▸ **Your assignment**: Starting at the line that contains "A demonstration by", copy each line through the end of the listing below. Include both ends and output nothing more.

▸ **Material provided**:
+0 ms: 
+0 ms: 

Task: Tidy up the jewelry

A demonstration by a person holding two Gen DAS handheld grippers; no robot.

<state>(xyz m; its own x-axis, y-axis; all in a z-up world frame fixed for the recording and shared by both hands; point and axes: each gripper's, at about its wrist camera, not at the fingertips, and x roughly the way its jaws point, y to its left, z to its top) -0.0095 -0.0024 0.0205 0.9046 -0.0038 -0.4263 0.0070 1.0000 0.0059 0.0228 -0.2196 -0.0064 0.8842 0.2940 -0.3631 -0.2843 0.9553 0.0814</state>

▸ **Solution to this exercise**:
A demonstration by a person holding two Gen DAS handheld grippers; no robot.

<state>(xyz m; its own x-axis, y-axis; all in a z-up world frame fixed for the recording and shared by both hands; point and axes: each gripper's, at about its wrist camera, not at the fingertips, and x roughly the way its jaws point, y to its left, z to its top) -0.0095 -0.0024 0.0205 0.9046 -0.0038 -0.4263 0.0070 1.0000 0.0059 0.0228 -0.2196 -0.0064 0.8842 0.2940 -0.3631 -0.2843 0.9553 0.0814</state>

The output above is complete as it stands.